#### [What the task asks]
Count the lines of the data that have the word "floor", then report the number without anything else.

——

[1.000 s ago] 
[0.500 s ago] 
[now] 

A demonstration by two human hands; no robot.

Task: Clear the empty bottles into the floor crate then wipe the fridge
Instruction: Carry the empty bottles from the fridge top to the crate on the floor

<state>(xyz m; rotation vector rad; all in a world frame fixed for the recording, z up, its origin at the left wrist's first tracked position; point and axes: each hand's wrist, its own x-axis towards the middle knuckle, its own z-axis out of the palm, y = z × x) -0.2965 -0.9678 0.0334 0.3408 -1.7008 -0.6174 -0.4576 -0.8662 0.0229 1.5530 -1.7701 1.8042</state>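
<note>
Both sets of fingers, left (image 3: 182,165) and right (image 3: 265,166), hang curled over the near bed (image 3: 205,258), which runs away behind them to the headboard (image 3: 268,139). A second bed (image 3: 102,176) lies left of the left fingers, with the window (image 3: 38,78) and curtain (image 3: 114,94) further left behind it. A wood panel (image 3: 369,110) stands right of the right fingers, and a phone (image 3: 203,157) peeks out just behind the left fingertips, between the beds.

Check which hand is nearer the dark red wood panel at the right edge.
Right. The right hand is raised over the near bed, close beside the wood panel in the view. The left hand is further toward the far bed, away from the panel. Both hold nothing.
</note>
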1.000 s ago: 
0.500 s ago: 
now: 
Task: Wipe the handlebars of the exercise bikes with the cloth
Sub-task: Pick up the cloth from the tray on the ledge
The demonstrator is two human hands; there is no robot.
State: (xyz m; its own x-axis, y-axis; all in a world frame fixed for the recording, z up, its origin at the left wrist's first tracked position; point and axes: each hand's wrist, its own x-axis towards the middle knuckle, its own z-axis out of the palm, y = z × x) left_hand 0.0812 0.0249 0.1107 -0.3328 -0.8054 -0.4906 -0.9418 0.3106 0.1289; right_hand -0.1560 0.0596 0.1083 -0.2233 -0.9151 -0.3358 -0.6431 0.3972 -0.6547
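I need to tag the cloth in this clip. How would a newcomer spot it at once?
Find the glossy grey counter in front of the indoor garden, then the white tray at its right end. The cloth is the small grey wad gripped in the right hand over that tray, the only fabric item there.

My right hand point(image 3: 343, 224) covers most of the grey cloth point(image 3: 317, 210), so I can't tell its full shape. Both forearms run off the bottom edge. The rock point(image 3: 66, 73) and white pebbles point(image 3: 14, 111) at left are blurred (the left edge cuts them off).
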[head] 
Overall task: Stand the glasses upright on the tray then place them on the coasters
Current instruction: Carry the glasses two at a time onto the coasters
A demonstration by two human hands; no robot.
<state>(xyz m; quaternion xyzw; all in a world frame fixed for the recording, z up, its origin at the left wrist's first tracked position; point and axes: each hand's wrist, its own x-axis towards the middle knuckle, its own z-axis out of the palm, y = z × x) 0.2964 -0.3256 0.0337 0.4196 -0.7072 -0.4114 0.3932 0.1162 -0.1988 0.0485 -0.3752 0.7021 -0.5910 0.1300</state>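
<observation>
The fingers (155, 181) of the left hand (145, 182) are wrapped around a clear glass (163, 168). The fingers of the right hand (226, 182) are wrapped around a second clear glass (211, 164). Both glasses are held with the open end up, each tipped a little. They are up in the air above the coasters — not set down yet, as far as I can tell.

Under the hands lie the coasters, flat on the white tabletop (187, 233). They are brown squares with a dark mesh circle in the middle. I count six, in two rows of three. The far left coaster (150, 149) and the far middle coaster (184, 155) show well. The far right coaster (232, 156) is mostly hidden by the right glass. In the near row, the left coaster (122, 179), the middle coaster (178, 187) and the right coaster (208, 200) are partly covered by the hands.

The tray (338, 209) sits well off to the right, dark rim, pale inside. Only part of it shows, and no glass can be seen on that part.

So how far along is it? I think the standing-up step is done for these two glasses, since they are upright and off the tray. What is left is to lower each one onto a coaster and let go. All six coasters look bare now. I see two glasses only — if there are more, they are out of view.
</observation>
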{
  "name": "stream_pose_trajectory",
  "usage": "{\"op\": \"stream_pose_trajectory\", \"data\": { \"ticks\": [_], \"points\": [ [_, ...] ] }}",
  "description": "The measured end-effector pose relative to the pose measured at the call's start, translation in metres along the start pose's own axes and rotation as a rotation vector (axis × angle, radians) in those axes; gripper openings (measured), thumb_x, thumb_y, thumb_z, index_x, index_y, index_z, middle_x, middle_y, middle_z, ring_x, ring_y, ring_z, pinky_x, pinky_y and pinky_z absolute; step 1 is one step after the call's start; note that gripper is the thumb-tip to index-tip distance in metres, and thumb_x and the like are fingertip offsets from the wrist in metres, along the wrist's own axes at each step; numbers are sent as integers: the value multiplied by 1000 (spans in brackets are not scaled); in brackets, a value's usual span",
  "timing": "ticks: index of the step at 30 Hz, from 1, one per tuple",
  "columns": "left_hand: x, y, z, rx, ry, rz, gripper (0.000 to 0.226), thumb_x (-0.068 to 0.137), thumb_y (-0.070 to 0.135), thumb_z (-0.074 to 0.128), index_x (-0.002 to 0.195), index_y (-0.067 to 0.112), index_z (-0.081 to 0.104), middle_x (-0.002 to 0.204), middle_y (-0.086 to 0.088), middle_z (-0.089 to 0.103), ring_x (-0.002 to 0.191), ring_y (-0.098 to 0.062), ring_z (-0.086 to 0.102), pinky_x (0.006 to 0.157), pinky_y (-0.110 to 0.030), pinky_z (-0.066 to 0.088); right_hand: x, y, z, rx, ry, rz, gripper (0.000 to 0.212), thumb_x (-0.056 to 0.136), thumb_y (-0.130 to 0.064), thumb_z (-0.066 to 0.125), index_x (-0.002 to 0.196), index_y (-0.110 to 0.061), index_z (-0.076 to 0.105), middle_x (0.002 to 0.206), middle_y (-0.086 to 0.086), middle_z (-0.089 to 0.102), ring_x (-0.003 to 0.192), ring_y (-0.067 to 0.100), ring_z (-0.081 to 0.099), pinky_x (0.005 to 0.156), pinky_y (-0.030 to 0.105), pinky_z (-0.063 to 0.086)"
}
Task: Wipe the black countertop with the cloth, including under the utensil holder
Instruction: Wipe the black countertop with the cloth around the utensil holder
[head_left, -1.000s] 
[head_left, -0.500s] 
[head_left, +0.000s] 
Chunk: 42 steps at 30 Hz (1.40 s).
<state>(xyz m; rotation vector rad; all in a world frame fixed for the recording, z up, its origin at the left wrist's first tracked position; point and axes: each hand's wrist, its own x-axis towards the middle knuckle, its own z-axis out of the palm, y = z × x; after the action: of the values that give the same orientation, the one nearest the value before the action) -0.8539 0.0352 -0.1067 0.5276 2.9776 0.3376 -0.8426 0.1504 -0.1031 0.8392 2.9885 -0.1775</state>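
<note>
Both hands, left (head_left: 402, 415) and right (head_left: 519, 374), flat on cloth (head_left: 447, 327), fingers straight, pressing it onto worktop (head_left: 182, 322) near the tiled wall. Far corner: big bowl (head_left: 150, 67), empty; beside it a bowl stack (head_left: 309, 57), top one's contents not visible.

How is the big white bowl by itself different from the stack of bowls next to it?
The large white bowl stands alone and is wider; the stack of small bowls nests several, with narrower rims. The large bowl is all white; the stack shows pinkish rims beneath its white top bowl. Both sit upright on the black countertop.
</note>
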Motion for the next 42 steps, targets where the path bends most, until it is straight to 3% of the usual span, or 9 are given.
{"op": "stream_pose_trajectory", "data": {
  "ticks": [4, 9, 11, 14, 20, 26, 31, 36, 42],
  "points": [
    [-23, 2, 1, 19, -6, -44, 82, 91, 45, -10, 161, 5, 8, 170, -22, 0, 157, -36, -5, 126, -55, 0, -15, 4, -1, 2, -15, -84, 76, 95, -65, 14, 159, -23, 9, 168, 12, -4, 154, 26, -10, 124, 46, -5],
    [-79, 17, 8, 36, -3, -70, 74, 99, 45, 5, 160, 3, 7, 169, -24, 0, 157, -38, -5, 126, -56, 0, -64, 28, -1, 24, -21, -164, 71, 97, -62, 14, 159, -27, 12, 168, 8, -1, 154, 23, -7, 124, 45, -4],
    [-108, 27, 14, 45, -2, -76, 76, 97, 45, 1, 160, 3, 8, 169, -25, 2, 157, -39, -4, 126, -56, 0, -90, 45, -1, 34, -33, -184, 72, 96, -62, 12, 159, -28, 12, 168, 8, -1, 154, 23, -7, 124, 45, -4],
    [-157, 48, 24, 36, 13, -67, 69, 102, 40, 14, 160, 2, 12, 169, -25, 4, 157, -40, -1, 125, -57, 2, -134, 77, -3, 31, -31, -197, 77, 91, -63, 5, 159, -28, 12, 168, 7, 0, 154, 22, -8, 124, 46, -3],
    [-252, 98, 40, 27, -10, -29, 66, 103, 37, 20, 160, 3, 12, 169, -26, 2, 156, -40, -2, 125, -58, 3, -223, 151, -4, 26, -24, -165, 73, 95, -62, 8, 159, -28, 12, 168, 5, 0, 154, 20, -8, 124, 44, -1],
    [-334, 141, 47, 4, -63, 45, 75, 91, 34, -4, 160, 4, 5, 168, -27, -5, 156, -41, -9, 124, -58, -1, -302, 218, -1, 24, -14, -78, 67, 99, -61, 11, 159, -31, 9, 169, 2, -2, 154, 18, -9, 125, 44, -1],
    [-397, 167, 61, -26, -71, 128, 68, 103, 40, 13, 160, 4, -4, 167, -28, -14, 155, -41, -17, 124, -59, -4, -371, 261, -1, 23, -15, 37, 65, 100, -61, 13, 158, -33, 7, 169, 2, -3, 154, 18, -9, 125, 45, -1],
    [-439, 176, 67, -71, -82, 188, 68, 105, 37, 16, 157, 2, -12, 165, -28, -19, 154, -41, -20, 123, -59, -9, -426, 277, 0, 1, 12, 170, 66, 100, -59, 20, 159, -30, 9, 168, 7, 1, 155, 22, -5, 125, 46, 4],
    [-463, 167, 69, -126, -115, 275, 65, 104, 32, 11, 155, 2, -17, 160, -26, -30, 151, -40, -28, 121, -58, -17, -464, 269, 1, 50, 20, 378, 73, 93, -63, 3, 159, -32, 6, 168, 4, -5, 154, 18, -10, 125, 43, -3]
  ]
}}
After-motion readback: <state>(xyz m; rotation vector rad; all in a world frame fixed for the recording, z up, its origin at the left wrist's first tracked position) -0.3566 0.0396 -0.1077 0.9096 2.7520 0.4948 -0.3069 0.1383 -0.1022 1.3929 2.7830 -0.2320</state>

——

#### [Task output]
2